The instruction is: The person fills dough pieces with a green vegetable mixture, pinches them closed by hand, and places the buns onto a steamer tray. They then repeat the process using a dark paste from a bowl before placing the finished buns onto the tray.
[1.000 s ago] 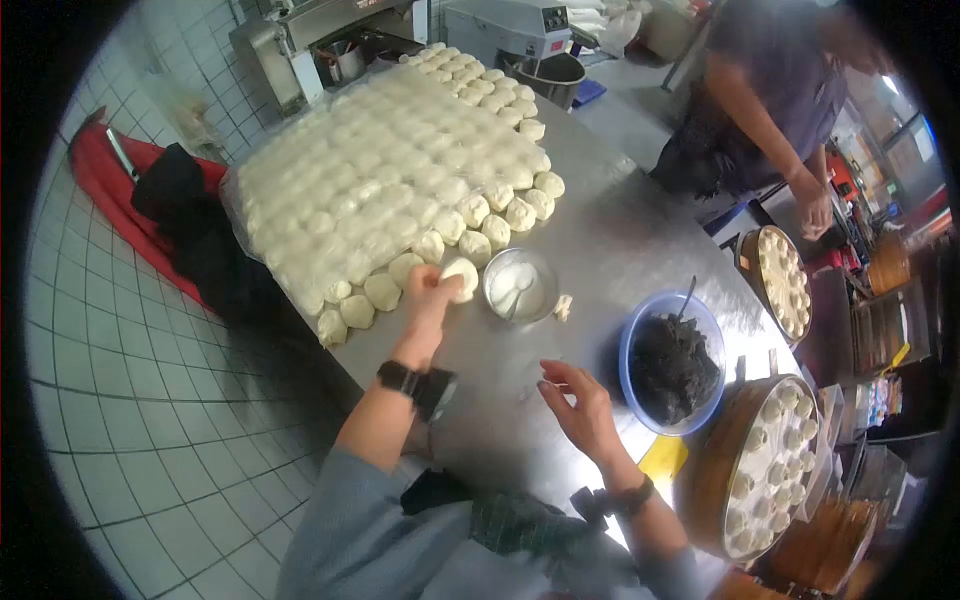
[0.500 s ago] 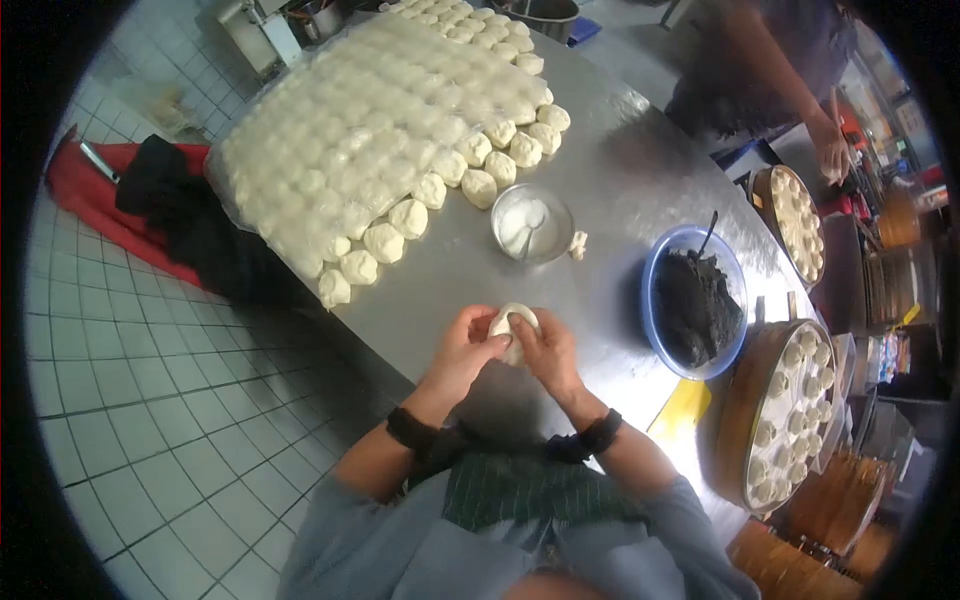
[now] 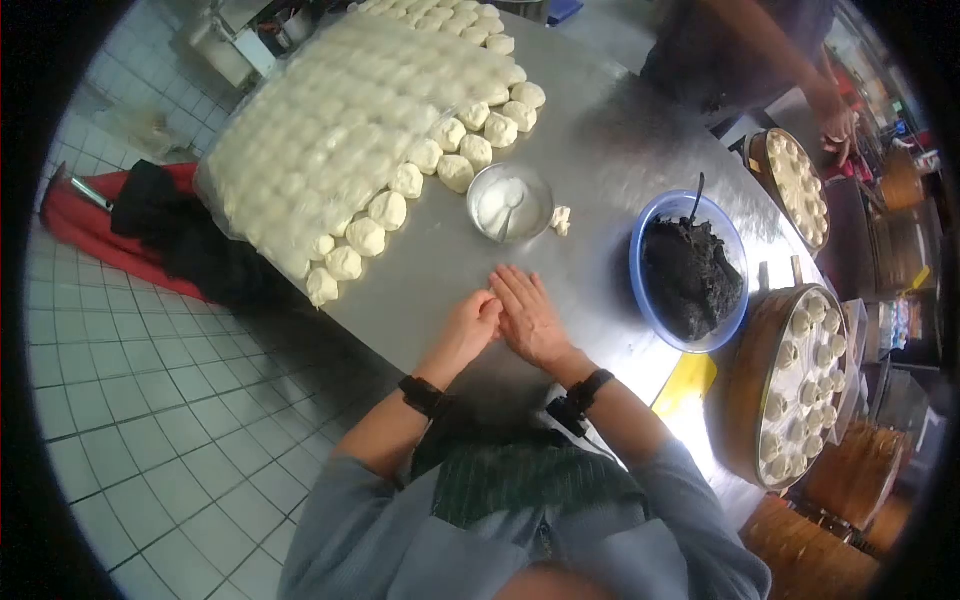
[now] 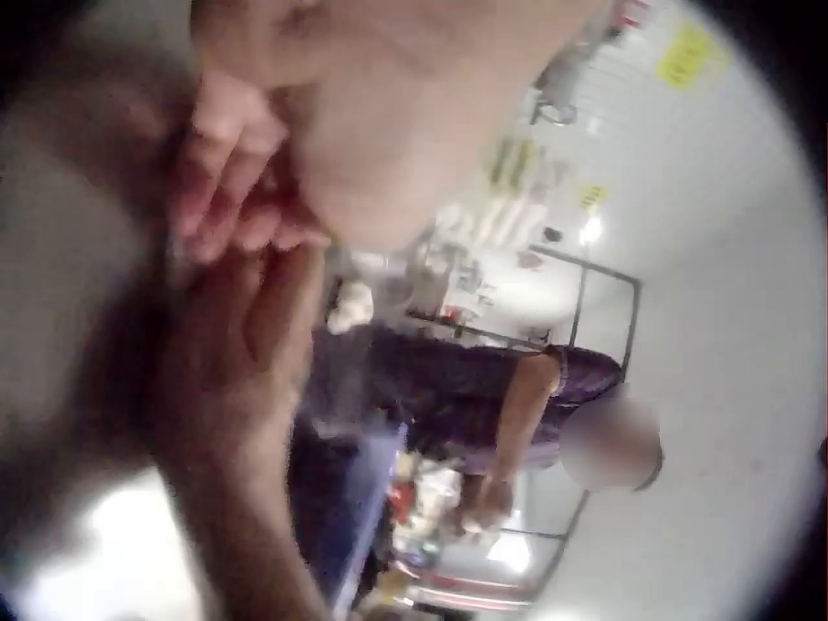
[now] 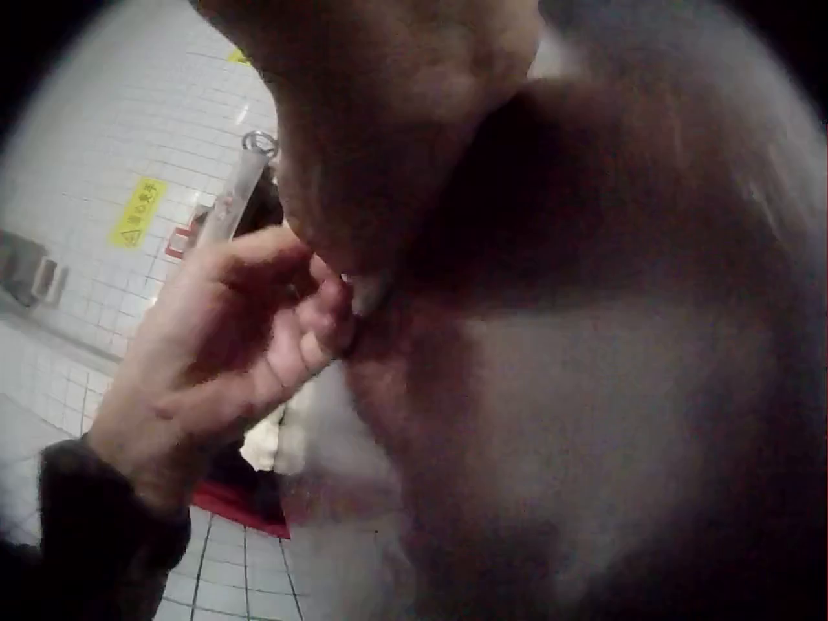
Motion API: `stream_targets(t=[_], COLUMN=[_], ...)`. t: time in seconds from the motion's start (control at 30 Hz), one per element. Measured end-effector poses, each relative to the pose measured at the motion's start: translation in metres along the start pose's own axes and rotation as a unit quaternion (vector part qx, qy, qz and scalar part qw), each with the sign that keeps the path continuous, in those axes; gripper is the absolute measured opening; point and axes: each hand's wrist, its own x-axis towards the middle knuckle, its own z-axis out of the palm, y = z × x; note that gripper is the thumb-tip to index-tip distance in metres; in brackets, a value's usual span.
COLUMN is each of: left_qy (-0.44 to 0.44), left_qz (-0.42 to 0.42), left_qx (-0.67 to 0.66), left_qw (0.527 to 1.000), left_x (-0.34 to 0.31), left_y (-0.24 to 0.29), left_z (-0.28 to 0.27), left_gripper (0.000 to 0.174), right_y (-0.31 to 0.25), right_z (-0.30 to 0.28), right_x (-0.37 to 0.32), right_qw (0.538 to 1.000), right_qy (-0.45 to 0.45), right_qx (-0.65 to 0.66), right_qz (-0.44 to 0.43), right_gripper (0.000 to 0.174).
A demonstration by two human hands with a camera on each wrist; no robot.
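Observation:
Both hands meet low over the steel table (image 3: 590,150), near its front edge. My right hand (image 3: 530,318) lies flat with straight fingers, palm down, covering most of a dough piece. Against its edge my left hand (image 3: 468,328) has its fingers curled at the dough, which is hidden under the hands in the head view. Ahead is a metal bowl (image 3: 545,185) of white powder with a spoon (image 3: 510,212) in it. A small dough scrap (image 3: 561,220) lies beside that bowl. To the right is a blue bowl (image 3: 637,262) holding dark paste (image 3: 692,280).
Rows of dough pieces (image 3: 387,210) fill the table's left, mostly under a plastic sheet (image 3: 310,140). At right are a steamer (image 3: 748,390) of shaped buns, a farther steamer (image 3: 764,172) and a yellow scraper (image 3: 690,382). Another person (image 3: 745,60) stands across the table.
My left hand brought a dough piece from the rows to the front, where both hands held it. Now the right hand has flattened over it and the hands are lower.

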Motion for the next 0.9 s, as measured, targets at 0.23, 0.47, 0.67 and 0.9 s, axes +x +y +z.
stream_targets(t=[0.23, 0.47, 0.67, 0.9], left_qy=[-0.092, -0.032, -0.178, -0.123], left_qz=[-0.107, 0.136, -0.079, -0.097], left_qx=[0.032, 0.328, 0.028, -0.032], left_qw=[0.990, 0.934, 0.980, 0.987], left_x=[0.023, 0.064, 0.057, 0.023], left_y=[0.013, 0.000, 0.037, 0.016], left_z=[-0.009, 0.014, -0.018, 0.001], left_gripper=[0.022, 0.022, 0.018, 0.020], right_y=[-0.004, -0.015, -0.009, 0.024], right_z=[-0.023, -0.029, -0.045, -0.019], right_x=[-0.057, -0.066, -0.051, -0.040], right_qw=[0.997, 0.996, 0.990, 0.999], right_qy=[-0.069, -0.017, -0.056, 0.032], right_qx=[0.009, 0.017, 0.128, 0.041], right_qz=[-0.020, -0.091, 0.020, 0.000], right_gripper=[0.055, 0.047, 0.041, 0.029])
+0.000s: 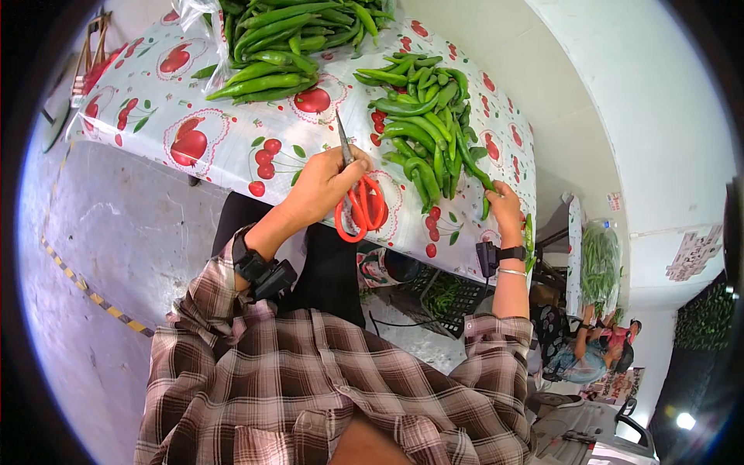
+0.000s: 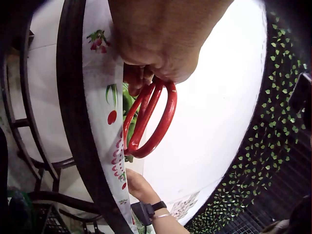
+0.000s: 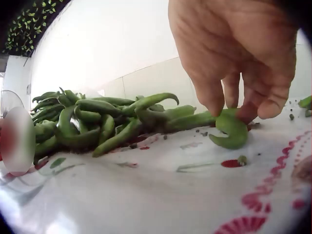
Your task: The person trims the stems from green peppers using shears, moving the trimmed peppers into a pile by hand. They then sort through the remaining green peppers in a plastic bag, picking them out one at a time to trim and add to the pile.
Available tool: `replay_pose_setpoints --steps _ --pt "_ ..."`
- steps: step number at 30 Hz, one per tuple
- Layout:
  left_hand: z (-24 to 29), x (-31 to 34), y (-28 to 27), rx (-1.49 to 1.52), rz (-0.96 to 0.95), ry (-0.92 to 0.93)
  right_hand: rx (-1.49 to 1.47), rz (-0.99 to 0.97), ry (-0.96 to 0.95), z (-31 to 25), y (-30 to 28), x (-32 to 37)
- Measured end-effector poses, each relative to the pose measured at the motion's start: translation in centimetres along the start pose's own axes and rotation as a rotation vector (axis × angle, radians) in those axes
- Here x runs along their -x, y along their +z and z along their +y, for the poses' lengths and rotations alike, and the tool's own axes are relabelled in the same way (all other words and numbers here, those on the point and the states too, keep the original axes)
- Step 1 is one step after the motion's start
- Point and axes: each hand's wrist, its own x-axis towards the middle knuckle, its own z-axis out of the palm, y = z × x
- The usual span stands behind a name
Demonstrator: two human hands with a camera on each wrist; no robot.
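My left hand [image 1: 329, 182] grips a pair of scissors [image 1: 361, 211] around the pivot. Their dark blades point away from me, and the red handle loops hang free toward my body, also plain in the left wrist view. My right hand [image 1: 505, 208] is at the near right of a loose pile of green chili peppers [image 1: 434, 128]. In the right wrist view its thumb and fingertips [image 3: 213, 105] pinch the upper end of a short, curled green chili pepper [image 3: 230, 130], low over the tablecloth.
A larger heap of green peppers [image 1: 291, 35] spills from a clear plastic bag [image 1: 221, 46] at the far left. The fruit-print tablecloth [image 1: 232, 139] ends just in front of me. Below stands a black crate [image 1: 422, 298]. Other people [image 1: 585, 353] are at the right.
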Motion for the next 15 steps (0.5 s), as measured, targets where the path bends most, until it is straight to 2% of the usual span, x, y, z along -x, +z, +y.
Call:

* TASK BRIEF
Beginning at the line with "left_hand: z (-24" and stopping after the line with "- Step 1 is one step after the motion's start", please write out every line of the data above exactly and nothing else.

* SOLUTION TO THIS TASK
  left_hand: z (-24 to 29), x (-31 to 34), y (-28 to 27), rx (-1.49 to 1.52), rz (-0.96 to 0.95), ry (-0.92 to 0.93)
  right_hand: rx (-1.49 to 1.47), rz (-0.99 to 0.97), ry (-0.96 to 0.95), z (-31 to 25), y (-30 to 28), x (-32 to 37)
- Measured end-effector poses, each relative to the pose measured at the motion's start: translation in centimetres along the start pose's own axes and rotation as a rotation vector (axis × angle, radians) in those axes
- Here x runs along their -x, y along their +z and z along their +y, for the poses' lengths and rotations alike, and the tool's own axes are relabelled in the same way (all other words and numbers here, those on the point and the states too, keep the original axes)
- Step 1 is one step after the motion's start

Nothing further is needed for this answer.